Anthony Albanese’s attendance at a private dinner paid for by betting company Sportsbet does not “pass the sniff test”, according to independent MP Monique Ryan.
The prime minister was hosted by gaming officials at the National Press Club just weeks before the 2022 election, the Australian Financial Review reported on Tuesday.
He attended the betting giant’s lavish dinner on February 9, 2022, amid growing calls for a cap on gambling advertising.
The report came a day after the Australian Financial Review revealed that Communications Minister Michelle Rowland attended a birthday lunch hosted by gaming lobbyists at a luxury restaurant in Melbourne last year.
Dr Ryan highlighted Mr Albanese’s “secret” dinner as a reason to limit the influence of lobbyists in Canberra.
Anthony Albanese’s attendance at private dinner paid for by betting company Sportsbet doesn’t ‘pass the sniff test’, says independent MP Monique Ryan
The independent MP recently introduced a bill to prevent lobbyists from offering large gifts to politicians and to revise the corresponding code of conduct.
On Tuesday, she called on all major parties to support her private member’s bill aimed at “restoring confidence in democracy”.
“Lobbyists spend millions to influence politicians in the hope that they make decisions that favor business interests rather than the public interest. They don’t spend this money without expecting anything in return,” she said.
“Yesterday I introduced my #CleanUpPoliticsAct, and it’s already making its case: under this law, Anthony Albanese’s secret dinner could not have happened.”
Even if the two lavish meals attended by Mr Albanese and Ms Rowland were legal, Dr Ryan argued they should have been placed on the ministerial agenda so they could be examined.
When she introduced her bill on Monday, Dr.

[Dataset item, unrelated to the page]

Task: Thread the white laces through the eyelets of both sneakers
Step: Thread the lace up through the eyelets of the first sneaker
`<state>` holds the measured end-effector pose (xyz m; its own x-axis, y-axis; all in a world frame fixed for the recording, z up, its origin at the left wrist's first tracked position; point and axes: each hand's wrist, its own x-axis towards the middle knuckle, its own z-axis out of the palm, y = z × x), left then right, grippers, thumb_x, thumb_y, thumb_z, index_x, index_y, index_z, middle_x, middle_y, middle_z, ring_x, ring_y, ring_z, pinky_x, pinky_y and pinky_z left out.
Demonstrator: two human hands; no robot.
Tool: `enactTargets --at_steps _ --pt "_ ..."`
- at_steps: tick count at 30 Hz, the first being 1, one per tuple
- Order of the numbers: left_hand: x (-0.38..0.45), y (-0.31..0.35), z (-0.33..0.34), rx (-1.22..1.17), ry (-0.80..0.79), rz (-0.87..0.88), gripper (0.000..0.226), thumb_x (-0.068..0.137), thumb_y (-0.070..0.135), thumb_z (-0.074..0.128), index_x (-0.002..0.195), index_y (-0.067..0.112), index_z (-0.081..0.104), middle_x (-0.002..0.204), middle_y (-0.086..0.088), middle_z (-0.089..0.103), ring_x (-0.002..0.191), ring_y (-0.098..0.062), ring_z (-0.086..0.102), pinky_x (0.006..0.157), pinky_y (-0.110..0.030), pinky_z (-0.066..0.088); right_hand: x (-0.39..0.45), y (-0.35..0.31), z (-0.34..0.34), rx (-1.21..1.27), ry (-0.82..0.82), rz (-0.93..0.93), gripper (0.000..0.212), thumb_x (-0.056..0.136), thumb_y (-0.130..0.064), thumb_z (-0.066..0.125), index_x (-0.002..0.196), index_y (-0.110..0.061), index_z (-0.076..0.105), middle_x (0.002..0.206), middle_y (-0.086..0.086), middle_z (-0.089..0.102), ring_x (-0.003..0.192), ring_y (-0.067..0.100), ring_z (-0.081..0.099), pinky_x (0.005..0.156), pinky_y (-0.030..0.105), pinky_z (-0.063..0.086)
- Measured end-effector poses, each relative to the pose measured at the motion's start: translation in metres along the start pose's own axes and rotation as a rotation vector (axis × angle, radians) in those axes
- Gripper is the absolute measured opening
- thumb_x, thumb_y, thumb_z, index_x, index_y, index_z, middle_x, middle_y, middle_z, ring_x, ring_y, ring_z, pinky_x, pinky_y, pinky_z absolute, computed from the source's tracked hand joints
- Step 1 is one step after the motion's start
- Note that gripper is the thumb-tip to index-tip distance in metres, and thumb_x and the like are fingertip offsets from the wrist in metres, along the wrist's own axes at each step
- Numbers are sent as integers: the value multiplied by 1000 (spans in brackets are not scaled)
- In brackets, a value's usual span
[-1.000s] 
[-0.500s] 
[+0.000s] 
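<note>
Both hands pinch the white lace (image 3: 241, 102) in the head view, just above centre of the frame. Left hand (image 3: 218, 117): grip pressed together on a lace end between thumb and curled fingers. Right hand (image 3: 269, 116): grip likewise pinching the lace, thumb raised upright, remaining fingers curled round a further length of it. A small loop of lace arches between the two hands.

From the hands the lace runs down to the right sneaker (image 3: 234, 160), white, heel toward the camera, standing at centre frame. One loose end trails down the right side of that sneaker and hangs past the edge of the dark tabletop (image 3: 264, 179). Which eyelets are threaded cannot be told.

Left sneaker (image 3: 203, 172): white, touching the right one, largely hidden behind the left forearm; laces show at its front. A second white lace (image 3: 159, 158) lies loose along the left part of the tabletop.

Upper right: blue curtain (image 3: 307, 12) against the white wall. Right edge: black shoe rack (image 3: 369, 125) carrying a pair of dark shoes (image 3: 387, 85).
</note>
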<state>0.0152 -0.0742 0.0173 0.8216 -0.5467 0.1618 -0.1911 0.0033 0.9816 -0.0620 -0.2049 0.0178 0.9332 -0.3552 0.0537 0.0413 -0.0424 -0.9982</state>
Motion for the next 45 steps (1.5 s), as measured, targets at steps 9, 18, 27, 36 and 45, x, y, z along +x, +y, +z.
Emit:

Ryan argued that it was essential to regulate lobbyists in order to prevent corrupt behavior between the parties involved, such as access payment agreements.
Independent MP Monique Ryan recently introduced a bill to prevent lobbyists from offering large gifts to politicians and to revise the corresponding code of conduct.
The regulations would also ensure that decisions are made fairly and based on merit, the independent MP explained.
She said the current code of conduct for lobbyists has failed because it is “toothless” and “too limited” and its enforcement is “dismal”.
“We need an independent regulator administering a strong legislative system, not a complacent and confrontational government waving an administrative framework with the cohesion and efficiency of damp cloth,” she said.
Dr Ryan called for a publicly accessible register of lobbyists and a ban on former politicians working as lobbyists for three years after leaving Parliament.
Lobbyists who break the bill will be fined for the violation and the code will be enforced by an independent integrity commission.
“We want and must demand higher standards of integrity from public servants,” the independent MP said.